Exercise
In the listing below, find each line that holds the string "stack" and copy it.
■ ■ ■ ■ ■
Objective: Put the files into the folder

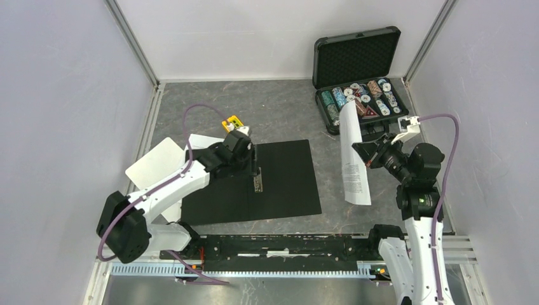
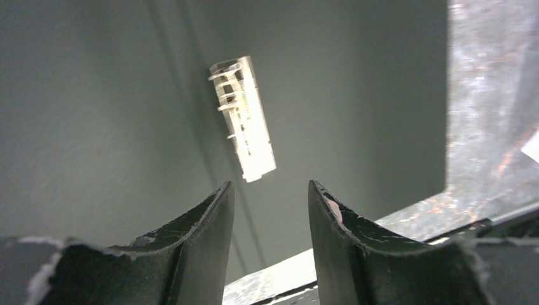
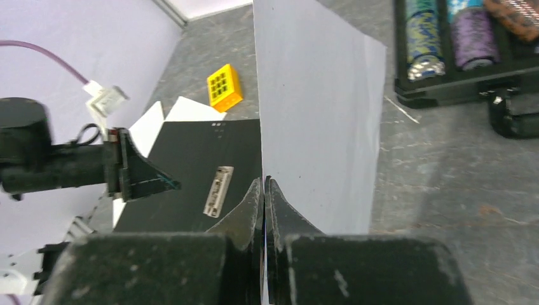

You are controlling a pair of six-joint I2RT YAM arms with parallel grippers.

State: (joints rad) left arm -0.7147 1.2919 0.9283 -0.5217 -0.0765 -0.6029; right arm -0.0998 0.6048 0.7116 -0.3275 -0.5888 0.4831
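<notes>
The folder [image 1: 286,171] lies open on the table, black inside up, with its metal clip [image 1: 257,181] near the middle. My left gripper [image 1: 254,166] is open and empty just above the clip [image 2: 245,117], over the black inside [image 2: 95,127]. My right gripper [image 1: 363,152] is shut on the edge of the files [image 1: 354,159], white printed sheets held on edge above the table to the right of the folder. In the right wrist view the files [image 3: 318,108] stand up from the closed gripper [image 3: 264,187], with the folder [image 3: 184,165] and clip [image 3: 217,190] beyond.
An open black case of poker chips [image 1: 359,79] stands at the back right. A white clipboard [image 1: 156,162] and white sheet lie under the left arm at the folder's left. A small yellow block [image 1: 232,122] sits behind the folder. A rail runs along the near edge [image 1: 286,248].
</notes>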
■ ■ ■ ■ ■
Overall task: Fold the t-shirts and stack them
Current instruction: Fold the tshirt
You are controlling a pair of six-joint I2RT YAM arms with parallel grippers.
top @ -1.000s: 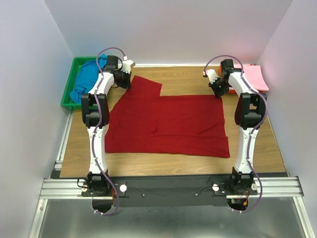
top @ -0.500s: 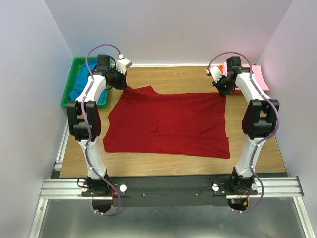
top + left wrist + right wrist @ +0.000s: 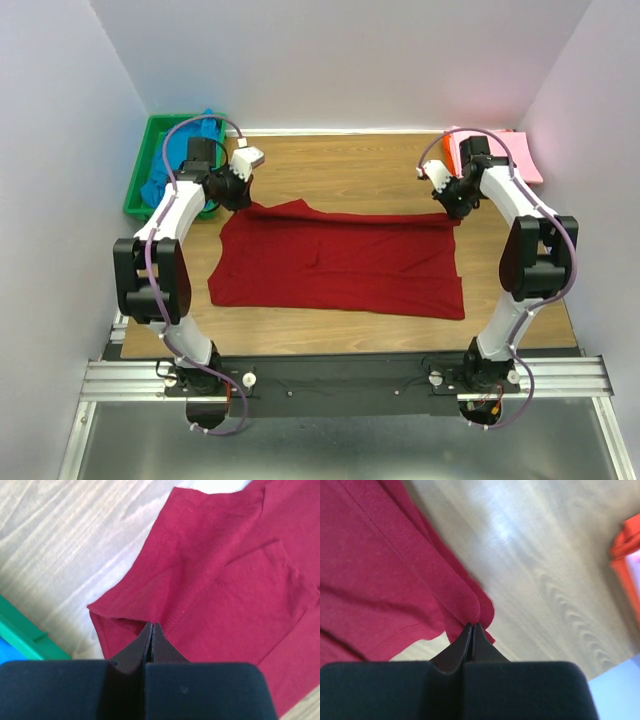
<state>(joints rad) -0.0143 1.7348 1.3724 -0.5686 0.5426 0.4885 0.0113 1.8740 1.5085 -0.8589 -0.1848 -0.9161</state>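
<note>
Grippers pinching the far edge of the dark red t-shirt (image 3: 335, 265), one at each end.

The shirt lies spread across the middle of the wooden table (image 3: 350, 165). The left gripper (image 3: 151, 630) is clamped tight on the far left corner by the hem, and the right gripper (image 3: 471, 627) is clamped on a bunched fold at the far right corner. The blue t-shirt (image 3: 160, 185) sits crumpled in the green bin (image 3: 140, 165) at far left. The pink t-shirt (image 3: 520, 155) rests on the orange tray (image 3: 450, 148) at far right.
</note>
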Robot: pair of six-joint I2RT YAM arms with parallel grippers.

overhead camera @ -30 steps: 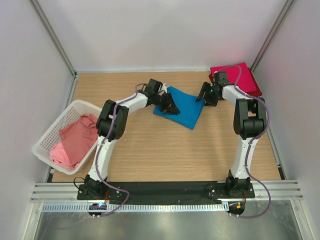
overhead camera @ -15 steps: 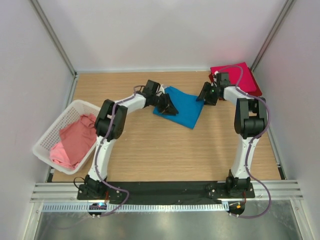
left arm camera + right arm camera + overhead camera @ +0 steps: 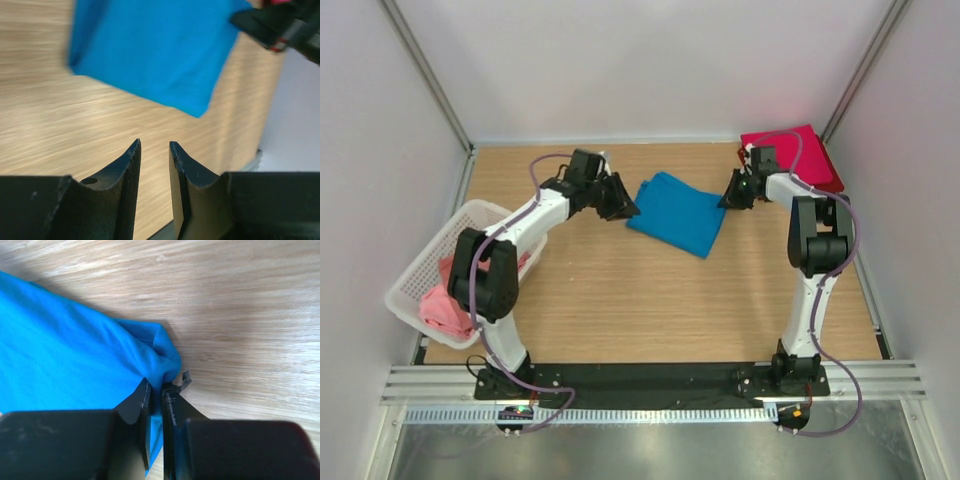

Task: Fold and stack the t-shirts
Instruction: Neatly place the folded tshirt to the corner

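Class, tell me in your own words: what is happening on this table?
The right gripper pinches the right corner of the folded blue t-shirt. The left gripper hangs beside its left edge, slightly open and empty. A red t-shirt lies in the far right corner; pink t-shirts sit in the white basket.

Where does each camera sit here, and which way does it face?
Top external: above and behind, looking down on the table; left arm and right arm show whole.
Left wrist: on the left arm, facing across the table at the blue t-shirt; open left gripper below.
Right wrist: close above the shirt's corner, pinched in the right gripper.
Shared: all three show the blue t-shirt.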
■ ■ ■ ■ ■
Answer section
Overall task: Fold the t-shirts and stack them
Task: Fold and stack the t-shirts

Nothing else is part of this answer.